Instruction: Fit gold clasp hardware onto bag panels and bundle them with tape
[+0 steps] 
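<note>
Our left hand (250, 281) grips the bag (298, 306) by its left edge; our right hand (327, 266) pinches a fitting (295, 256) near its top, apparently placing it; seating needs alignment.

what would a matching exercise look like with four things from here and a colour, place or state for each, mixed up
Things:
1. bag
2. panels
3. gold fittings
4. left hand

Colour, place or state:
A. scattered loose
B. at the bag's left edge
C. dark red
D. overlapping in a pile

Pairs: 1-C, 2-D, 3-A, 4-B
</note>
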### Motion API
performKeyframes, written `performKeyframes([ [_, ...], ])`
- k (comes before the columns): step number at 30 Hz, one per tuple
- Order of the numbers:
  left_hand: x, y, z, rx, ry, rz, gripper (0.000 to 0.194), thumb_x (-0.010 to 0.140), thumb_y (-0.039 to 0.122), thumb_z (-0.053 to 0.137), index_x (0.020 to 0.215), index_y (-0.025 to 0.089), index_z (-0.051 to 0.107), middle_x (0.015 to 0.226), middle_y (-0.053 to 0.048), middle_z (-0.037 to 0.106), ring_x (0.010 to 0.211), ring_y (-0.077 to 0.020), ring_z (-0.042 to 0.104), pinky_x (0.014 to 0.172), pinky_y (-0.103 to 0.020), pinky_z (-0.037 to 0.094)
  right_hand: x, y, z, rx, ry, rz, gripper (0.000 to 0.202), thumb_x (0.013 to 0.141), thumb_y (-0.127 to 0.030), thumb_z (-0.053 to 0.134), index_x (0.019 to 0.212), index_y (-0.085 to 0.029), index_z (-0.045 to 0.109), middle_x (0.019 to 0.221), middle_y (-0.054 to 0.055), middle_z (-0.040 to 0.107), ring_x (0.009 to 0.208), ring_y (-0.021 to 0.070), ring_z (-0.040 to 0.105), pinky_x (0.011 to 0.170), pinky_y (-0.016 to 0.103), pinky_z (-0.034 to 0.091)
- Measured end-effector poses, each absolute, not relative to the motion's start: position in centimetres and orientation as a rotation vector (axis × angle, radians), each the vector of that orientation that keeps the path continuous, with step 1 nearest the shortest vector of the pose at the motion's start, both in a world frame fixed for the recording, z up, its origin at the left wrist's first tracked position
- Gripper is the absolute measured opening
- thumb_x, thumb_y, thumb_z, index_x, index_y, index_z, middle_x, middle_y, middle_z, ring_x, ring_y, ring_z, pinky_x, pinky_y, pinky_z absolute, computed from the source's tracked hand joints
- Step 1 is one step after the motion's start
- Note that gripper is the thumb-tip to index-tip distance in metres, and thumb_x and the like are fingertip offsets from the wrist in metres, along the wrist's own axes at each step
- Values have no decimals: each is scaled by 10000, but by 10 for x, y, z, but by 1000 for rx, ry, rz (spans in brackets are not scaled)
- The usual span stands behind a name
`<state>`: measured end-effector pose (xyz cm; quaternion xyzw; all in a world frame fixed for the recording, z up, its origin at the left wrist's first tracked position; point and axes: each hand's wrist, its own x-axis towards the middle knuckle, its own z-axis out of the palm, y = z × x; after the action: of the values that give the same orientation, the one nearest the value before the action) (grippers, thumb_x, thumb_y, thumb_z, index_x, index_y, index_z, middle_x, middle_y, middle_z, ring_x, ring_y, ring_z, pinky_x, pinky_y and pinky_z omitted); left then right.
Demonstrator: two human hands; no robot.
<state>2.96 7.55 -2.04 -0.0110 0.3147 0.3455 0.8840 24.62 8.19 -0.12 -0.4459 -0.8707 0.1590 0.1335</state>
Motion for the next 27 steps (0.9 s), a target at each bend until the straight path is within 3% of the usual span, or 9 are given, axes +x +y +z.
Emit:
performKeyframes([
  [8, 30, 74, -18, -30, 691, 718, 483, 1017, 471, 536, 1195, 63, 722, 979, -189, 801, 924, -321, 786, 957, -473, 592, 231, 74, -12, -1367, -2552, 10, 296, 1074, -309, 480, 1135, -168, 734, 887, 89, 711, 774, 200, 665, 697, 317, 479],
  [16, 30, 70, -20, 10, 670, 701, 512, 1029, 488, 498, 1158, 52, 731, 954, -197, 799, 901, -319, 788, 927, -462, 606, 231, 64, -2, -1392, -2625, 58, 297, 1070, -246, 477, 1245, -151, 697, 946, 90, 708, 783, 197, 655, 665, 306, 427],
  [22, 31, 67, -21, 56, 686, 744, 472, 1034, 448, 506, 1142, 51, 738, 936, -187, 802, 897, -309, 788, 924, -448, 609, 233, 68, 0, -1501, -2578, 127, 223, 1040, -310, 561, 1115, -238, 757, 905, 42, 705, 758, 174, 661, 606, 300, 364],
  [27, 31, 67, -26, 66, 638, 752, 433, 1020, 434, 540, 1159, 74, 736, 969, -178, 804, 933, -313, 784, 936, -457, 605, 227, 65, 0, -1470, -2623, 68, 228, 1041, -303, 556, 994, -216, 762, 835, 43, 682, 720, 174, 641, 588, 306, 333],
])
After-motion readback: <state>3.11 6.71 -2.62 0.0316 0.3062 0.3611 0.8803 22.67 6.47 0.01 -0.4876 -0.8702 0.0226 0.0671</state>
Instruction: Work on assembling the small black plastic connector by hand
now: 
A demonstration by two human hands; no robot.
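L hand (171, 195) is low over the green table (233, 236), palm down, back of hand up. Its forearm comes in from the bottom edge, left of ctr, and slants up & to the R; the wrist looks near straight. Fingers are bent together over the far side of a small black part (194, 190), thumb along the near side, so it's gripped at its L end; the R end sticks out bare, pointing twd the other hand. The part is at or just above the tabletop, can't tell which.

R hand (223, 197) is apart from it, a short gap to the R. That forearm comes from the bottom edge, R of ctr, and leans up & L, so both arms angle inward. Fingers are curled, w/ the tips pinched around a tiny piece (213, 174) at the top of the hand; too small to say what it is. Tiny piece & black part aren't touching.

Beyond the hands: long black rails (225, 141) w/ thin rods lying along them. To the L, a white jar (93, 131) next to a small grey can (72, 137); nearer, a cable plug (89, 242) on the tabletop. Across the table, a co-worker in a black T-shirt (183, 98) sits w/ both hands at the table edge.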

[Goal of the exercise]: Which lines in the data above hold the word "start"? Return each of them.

[Answer below]:
- Measured end-effector poses, each absolute, not relative to the motion's start: position in centimetres and orientation as a rotation vector (axis × angle, radians), each the vector of that orientation that keeps the path continuous, with step 1 nearest the shortest vector of the pose at the motion's start, both in a world frame fixed for the recording, z up, its origin at the left wrist's first tracked position
- Step 1 is one step after the motion's start

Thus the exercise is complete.